Anyway, a good can of coconut milk, like a 14-ounce can, will probably run you about $2.19, in 2011 dollars (assuming that, y’know, those of you reading in the future haven’t switched over to beaver pelts or the bimetallic standard, and you still know what a U.S. dollar is). I wondered about coconut milk – why was it more expensive than a can of chicken broth? Well, probably, first of all, economies of scale and the relative popularity of chicken broth (as well as a surplus of unused bones from all those boneless-skinless chicken bits) account for that. But perhaps, too, it was more effort to make a can’s worth of coconut milk than a can’s worth of chicken stock. I resolved to find out.
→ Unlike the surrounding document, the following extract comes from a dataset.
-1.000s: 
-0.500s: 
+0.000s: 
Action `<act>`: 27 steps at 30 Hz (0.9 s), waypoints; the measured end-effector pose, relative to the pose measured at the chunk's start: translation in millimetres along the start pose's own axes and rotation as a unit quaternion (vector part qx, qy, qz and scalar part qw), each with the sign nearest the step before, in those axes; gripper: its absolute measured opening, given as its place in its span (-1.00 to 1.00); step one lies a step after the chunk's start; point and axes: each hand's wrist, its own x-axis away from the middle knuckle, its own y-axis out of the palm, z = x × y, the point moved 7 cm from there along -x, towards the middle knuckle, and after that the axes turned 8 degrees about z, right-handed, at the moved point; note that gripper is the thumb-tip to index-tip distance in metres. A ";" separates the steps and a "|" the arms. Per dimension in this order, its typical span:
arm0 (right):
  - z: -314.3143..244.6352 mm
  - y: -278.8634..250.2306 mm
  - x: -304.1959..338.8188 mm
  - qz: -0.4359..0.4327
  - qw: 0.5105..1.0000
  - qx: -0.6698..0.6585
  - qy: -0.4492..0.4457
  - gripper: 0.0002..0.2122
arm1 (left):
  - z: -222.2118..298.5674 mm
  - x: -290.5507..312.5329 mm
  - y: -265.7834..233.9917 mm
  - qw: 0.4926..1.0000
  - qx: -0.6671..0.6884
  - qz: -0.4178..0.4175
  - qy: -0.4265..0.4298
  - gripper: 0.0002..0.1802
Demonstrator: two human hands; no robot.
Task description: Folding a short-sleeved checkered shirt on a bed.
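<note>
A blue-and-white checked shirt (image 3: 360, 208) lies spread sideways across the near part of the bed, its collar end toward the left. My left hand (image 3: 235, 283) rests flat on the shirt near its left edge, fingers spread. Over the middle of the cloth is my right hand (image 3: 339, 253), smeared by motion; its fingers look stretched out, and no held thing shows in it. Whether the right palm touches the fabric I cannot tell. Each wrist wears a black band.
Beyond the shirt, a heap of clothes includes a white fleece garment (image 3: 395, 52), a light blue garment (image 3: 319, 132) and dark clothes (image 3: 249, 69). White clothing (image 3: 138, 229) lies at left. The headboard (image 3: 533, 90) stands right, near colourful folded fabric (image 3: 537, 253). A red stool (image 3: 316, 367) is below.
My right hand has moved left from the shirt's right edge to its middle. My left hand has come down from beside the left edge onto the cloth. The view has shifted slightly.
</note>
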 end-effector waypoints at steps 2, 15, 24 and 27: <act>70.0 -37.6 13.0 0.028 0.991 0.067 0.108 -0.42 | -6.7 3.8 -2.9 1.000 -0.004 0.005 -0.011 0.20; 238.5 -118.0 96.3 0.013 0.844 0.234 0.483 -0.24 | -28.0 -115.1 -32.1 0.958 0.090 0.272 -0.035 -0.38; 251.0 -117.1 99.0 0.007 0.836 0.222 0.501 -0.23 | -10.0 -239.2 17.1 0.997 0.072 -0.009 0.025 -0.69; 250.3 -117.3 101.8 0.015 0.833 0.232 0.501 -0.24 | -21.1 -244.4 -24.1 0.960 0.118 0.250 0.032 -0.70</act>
A single coconut at HarvesTime, my local grocery store, cost $1.29. Cackling, I drove a screwdriver into one of its three eyes – those sunken, dimply patches on the coconut, and drained the water.
Here’s an important distinction: many people think that if you poke a hole in a coconut, coconut milk comes out. This isn’t so; a coconut is full of water. What we call coconut milk is the meat of the coconut, which has been ground into a pulp with plenty of water and strained.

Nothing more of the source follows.